Представление о повышении качества вследствие цензуры также не лишено оснований. Французская система подразумевала выдачу королевской привилегии лучшим книгам, причём, по уверению Дарнтона, эстетика и научная корректность играли в этом первичную роль. На языке концентрировались и британские цензоры, по крайней мере ко второй половине XIX века, когда в бюрократию вошли местные интеллектуалы. В ГДР и вовсе литература издавалась в соответствии с планом, и цензура подразумевала плотную работу с авторами, вплоть до воспитания молодого поколения писателей (впрочем, официальные проекты не дали результатов, особенно в атмосфере бунтарства 1980-х). Опять же обратной стороной этого являлось повышенное внимание к форме произведения: в Германии боролись с пессимизмом и индивидуализмом, в Индии — с эротической и мистической направленностью (противостоящей западной рациональности), во Франции — с аллегориями и порнографией. Впрочем, возвышенные представления цензоров о развитии высокого стиля всюду разбивались о массу низкопробной, бульварной литературы, пользующейся популярностью (и не только у низов). Немецкие планы оставались заполнены развлекательным чтивом, не представлявшим никакой опасности, но несколько омрачающим образ «самой читающей нации» (что особенно удивительно на фоне постоянного дефицита бумаги).
Противоречия систем проявлялись также в репрессивных практиках. Французские полицейские на удивление тщательно подходили к сбору улик, британские — к судебным процедурам, немецкие — к сохранению лояльности авторов. Цензоры ГДР большую часть истории предпочитали манипулировать привилегиями вроде доступа к заграничным поездкам, доходным должностям или потребительским товарам. Даже в особо скандальных случаях самых талантливых писателей старались подкупить, большинство — перевести на нелитературные занятия, и лишь самых агрессивных подавить. По иронии, распространённым методом последнего было не пускать авторов обратно в ГДР из заграничных поездок. Дарнтон упоминает, что некоторых мигрантов заставали врасплох ограничения капиталистических редакторов, хотя отсутствие атмосферы централизованного контроля всё равно воспринималось с большим облегчением. Можно сказать, что в большинстве случаев всё это сводилось к формальностям, но они придавали системе гибкость и создавали «серые», неформальные зоны, играющие на официальных правилах.

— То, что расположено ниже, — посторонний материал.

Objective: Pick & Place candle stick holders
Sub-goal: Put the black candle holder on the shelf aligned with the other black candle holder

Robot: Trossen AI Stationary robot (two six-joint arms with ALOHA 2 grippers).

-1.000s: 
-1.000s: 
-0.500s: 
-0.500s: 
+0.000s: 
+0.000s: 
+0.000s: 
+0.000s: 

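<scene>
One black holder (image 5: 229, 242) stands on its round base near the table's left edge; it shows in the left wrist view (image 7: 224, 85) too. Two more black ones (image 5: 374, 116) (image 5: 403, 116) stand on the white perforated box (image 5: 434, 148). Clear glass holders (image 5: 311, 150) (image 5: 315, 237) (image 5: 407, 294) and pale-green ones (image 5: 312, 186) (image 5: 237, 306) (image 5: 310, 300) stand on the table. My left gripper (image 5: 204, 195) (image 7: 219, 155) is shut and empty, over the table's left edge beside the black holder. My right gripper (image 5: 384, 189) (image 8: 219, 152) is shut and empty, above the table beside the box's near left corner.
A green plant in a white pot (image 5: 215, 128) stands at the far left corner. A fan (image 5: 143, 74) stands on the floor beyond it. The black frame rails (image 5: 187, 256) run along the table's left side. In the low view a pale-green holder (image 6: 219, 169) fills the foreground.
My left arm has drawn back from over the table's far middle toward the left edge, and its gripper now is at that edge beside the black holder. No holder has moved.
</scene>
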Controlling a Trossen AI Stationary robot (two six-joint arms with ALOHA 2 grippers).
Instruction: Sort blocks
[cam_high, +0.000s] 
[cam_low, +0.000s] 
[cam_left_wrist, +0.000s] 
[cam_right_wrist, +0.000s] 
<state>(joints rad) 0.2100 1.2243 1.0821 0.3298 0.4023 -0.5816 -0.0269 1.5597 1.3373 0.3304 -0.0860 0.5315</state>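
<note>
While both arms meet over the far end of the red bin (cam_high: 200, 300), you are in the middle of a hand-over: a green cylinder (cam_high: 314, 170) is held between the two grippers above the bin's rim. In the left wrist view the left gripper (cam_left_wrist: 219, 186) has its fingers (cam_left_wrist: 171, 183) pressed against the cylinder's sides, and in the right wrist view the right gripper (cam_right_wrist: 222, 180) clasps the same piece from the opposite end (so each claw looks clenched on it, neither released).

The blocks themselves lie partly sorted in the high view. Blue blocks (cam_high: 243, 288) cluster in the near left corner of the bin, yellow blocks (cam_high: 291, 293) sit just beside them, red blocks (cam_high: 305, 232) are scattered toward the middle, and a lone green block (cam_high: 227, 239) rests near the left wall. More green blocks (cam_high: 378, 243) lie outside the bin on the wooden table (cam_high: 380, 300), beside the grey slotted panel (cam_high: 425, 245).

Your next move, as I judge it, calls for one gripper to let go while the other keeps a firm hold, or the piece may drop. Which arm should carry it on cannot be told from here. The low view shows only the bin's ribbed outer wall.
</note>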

В конечном счёте цензура как особый феномен для автора сводится к государственному контролю, стремящемуся к вездесущности. Но идеи книги можно развернуть и в противоположном направлении: при неолиберализме недостаток формального контроля государства компенсируется неформальным (экономическим) контролем со стороны олигополий, также поддерживаемым системой личных отношений, коррупции, классовых интересов. Стоит вспомнить историю Koch Industries у Кристофера Леонарда — бизнес-империя строилась по лекалам авторитарной структуры с культом вождя-визионера, а затем перенесла эти принципы в медиа и политику. Сосредоточение крупных СМИ, телеканалов и интернет-порталов в руках небольшого числа собственников поднимает схожие с книгой проблемы. Да, серые зоны остаются, как и «самиздат», однако сам факт бурных обсуждений цензуры (например, в повестке борьбы с дискриминацией меньшинств, усилиями интернет-площадок насаждаемой и в обширной среде «независимых» блогеров) свидетельствует в пользу аналогии.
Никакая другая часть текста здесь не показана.